Task description | The lines to copy from the data below are those that hold the string "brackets".

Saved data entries

────

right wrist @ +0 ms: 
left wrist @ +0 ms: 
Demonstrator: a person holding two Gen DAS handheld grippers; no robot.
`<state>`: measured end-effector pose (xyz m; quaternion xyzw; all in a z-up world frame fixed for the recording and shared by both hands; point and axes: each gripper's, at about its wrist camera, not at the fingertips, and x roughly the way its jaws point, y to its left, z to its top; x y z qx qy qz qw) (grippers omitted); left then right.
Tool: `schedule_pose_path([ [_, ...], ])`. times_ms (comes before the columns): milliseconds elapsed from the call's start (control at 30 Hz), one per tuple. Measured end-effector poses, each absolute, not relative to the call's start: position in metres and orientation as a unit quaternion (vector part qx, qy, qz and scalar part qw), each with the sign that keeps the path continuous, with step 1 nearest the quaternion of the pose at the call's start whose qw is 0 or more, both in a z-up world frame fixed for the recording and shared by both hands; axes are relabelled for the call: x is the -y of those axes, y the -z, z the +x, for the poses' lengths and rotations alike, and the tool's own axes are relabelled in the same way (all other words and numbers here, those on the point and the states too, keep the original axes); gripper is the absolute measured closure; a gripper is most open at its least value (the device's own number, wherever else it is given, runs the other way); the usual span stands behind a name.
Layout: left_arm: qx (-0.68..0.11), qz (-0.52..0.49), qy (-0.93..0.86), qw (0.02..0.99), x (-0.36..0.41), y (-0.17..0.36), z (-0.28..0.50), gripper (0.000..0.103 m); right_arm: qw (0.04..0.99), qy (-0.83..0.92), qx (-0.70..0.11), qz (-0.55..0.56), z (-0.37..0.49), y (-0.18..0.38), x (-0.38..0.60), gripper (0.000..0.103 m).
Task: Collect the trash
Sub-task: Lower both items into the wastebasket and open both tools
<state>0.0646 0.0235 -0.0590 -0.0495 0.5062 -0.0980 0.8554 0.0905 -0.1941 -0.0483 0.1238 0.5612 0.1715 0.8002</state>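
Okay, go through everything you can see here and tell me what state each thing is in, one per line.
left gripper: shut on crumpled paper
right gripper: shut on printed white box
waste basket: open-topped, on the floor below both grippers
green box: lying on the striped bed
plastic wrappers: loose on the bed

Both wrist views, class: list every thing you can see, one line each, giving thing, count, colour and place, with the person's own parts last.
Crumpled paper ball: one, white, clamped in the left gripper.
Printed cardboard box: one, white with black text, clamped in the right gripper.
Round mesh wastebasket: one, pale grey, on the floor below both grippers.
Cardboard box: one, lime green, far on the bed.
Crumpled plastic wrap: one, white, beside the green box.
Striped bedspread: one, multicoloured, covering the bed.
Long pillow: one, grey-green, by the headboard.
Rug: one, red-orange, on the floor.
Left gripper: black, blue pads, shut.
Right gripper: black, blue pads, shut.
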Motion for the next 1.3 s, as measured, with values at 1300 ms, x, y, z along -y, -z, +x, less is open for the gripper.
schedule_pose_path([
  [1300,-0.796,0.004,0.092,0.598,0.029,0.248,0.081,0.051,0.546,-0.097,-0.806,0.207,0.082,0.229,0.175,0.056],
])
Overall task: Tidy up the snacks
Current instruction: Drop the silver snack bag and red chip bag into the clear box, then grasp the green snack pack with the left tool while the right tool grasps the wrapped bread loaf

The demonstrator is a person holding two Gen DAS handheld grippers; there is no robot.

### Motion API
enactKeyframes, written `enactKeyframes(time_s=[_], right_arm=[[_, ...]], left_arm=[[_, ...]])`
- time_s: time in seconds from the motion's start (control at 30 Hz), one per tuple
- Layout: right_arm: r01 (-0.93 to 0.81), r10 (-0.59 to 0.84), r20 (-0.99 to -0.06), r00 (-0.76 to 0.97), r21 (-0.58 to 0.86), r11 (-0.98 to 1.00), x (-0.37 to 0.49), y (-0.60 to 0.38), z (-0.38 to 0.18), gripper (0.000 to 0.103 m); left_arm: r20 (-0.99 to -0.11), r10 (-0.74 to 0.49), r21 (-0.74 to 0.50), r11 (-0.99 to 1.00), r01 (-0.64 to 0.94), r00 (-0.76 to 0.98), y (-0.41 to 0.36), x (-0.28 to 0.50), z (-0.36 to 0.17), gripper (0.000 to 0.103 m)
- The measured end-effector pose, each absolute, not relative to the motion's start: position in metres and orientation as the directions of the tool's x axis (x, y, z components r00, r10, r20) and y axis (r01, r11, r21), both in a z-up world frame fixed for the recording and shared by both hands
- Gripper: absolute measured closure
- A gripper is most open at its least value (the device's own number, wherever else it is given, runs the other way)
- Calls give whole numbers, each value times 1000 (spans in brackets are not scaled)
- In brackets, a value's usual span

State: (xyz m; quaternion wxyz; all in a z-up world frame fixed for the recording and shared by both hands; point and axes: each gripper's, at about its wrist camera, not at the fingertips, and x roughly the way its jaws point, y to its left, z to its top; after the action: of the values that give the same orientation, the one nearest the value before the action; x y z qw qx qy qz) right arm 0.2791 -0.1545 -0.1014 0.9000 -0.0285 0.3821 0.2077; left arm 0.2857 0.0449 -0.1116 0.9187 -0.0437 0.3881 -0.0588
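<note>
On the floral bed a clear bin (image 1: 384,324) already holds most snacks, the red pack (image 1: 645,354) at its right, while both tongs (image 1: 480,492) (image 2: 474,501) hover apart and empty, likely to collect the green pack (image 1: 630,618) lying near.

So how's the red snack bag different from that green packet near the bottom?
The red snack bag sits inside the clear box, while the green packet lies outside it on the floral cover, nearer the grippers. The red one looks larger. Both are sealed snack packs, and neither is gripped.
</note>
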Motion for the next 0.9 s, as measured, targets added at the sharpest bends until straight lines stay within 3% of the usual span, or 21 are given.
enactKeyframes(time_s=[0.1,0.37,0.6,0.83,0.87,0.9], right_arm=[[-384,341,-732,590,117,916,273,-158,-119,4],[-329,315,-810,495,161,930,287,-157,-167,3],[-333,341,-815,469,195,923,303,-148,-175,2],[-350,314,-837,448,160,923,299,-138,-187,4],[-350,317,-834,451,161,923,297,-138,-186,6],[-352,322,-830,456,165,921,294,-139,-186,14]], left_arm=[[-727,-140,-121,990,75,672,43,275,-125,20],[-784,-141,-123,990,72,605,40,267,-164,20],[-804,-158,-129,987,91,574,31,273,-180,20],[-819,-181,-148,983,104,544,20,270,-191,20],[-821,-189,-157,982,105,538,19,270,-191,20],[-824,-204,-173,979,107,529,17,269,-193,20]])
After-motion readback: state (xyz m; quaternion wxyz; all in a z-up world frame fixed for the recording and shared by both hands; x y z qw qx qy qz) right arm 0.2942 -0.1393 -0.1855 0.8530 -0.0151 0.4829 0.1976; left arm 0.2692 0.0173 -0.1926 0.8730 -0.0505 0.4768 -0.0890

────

Your solution |
- Calls give whole numbers, each value times 1000 (spans in brackets are not scaled)
- In brackets, a value's usual span

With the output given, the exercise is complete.